• [Task instructions]: Go through the data below line by line and count those containing the word "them". Reply with the count only.
=== Data extract ===
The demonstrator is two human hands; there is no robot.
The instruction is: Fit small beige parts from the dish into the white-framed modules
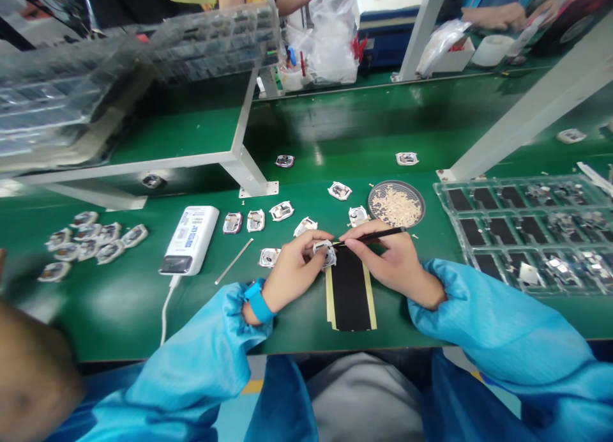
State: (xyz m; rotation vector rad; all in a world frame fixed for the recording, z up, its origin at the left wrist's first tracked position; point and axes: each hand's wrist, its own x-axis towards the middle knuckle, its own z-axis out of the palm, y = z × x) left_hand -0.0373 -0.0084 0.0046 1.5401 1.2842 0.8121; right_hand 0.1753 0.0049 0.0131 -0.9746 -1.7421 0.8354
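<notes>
Our left hand (294, 269) and right hand (393, 261), both pinching, stand close together over the far end of a black mat (353, 298). Just beyond the right lies a dish (396, 202). Our right grips a dark tool (380, 234), its tip at the case (329, 253) our left holds, just beside the right.

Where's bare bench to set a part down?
Bench: between the back purple-edged casing and back white casing; also left of the white cable, nearer than the casing pile. Crowded: around the left hand, among loose casings; compartment tray.
</notes>
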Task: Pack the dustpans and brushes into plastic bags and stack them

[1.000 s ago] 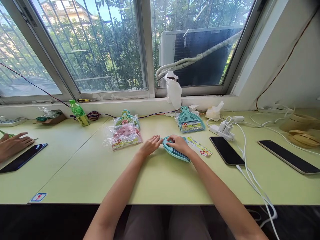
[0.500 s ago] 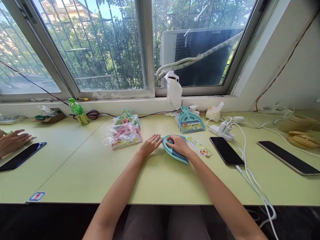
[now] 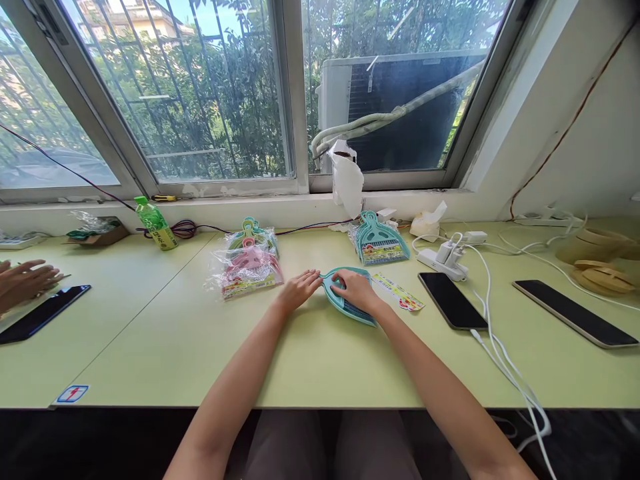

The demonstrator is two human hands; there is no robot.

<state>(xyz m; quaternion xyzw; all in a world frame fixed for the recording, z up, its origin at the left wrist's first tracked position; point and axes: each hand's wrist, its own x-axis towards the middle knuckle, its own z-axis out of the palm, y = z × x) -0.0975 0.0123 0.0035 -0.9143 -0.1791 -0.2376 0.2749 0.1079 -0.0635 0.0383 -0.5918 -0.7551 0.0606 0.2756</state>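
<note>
A teal dustpan-and-brush set [image 3: 334, 288] lies on the pale green table [image 3: 320, 367], its narrow handle end pointing left. My left hand [image 3: 301, 289] is closed at that handle end, fingers together. Over the broad part rests my right hand [image 3: 354, 289], fingers curled down onto the set; its palm hides part of the brush. Just right of the set lies a printed card strip [image 3: 399, 292]. Behind it stands a teal packaged set [image 3: 381, 241]. Left of my left hand are pink and green sets in clear plastic [image 3: 251, 265].
Two dark phones [image 3: 453, 300] [image 3: 573, 312], a white power strip [image 3: 443, 260] and trailing white cables are on the right. A green bottle [image 3: 156, 223] stands back left. Another person's hands [image 3: 25, 283] are at the far left, beside a dark tablet [image 3: 45, 313].
The other person's hands at the far left have shifted slightly. My own hands and the teal set look almost the same; the whole view has moved a little.
</note>
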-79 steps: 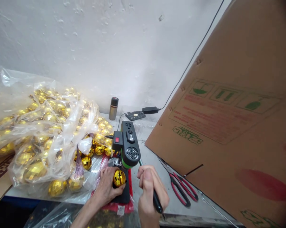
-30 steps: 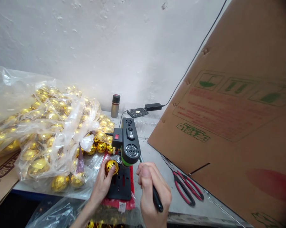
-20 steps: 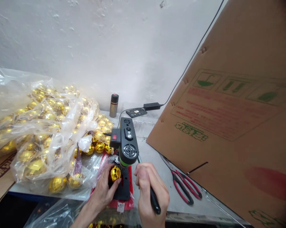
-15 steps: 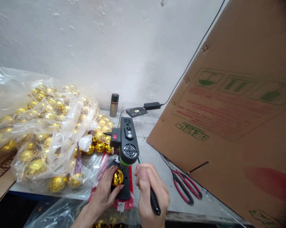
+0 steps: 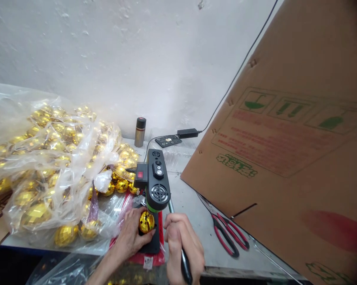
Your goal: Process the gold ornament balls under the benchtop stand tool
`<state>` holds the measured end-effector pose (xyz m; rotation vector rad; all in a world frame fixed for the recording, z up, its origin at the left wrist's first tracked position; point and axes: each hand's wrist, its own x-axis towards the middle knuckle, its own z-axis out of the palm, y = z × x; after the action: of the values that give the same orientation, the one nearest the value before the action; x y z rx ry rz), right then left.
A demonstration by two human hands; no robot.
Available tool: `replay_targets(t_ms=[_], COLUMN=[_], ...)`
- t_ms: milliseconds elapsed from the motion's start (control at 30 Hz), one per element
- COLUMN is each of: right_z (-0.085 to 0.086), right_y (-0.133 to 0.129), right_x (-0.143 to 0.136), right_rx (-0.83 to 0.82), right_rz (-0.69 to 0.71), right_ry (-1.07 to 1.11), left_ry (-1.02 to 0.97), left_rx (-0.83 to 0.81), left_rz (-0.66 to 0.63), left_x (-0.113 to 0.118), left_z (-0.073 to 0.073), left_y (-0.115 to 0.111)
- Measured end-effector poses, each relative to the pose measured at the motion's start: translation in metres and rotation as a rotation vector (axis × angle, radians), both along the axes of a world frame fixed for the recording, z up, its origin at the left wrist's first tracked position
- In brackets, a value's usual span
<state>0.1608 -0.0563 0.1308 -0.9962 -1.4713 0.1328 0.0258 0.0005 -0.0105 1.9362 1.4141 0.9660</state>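
A gold mirrored ball [image 5: 146, 222] rests over the black base of a small device, held from the left by my left hand [image 5: 132, 234], thumb at its lower edge. Right above the ball is the round end of the device's black head [image 5: 158, 180], with a green band beneath it. My right hand [image 5: 184, 247] is wrapped round a black-handled lever [image 5: 185, 266], whose metal rod runs up beside the device. Red plastic [image 5: 161, 253] lies under the base.
Clear plastic bags of gold balls [image 5: 56, 158] fill the left. A small bottle [image 5: 140, 132], a dark phone-like object [image 5: 168, 141] and a black adapter [image 5: 187, 133] sit near the wall. Red-handled pliers [image 5: 230, 235] lie by a large cardboard box [image 5: 273, 158] at the right.
The whole view has shifted slightly, moving most things a little left. My right hand and the lever handle are a bit lower. The ball shows a different side, with my left hand still around it.
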Motion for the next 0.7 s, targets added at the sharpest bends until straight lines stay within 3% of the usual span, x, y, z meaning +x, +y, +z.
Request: replay_targets(t_ms=[100, 233, 500, 700], right_z=[-0.017, -0.032, -0.037, -0.047], right_y=[-0.001, 0.004, 0.014, 0.014], right_x=[-0.003, -0.003, -0.011, -0.01], right_rx=[-0.011, 0.098, 0.218, 0.204], right_rz=[-0.035, -0.039, -0.123, -0.132], right_ry=[0.008, -0.018, 0.061, 0.064], left_ry=[0.02, 0.035, 0.049, 0.042], left_rx=[-0.001, 0.026, 0.013, -0.025], left_rz=[-0.003, 0.001, -0.004, -0.013], left_x=[0.001, 0.001, 0.004, 0.005], left_z=[0.0, -0.004, -0.003, 0.0], left_y=[-0.001, -0.002, -0.003, -0.002])
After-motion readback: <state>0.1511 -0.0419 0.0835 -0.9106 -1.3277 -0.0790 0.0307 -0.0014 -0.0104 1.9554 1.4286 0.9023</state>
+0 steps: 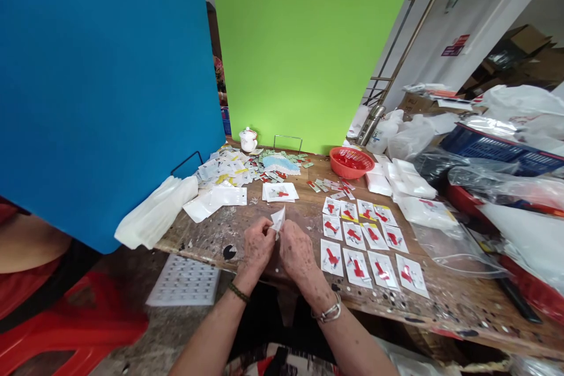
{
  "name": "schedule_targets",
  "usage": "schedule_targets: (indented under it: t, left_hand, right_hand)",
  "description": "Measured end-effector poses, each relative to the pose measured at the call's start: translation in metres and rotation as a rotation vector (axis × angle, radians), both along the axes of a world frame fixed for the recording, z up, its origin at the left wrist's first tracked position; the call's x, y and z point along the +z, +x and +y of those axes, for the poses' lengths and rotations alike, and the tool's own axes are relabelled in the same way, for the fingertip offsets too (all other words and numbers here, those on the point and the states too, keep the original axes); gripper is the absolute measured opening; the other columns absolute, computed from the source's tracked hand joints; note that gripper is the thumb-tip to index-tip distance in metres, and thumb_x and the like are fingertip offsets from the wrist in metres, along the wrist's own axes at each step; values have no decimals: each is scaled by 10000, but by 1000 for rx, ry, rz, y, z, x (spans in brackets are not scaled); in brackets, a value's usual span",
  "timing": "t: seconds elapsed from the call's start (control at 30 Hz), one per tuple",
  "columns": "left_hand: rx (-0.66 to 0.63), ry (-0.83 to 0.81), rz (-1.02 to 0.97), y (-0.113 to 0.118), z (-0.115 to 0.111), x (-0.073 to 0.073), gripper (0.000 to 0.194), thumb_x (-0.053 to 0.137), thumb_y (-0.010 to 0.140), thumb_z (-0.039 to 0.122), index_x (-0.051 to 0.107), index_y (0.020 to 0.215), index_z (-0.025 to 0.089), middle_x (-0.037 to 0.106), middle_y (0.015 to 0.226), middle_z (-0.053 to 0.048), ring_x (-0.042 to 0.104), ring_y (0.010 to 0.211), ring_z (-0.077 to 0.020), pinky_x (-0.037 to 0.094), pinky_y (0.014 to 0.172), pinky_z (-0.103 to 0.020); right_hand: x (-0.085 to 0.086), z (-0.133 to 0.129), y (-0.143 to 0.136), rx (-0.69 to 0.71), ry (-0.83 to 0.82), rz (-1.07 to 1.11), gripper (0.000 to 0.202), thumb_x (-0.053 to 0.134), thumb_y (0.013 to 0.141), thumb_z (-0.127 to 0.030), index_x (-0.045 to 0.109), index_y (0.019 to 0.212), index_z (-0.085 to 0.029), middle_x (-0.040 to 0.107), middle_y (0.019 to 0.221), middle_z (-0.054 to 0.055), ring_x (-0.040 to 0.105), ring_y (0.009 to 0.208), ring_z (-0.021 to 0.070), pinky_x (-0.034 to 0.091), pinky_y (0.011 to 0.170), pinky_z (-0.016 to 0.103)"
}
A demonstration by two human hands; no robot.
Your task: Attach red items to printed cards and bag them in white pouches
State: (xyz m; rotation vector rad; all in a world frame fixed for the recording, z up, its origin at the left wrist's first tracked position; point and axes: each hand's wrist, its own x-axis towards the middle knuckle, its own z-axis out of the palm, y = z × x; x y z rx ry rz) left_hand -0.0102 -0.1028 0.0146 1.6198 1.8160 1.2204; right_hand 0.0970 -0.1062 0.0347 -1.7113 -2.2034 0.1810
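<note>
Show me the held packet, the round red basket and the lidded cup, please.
Held packet [278,218], head view: upper part.
Round red basket [349,173], head view: front wall.
Lidded cup [248,141], head view: body.

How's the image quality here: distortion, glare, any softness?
Head view: wide-angle stretch toward the edges, the blue panel and green panel slanting; head view: glare on the clear plastic at right; head view: left hand and right hand readable, but the white piece they hold shows little detail.
</note>
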Motion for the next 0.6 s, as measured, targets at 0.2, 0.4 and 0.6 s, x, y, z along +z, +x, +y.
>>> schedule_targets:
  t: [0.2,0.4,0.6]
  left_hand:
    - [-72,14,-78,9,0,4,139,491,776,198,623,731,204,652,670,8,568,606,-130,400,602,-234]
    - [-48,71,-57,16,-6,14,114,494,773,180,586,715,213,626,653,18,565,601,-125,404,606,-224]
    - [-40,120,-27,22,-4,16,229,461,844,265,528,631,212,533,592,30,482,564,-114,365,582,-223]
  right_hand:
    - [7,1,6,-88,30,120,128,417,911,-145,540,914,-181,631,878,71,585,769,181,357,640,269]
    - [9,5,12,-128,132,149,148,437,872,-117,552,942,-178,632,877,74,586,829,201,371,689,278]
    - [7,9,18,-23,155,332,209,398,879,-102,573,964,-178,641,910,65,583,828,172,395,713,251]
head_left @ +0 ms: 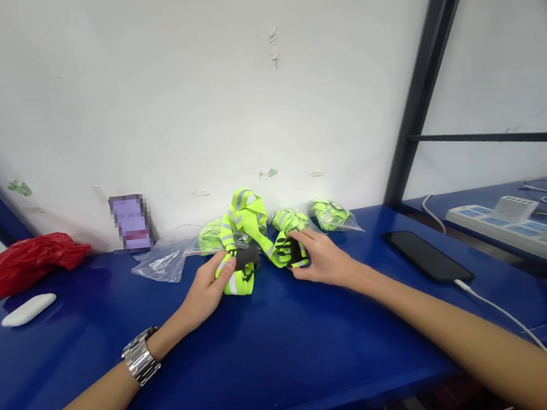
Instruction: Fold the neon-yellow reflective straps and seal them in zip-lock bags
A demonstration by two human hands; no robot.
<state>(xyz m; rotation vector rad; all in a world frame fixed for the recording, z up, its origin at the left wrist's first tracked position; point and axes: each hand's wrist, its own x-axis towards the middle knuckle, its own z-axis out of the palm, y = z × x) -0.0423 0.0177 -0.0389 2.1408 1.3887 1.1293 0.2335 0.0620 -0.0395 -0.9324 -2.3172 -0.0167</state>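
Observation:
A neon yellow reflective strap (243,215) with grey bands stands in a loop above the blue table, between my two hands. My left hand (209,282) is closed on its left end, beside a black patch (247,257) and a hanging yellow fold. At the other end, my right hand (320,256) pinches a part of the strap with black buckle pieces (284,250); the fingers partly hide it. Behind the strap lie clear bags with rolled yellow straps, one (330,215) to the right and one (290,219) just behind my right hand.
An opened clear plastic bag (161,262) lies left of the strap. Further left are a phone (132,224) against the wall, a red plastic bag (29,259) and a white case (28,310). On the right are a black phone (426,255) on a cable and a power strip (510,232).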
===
• [Solution for this exercise]: 3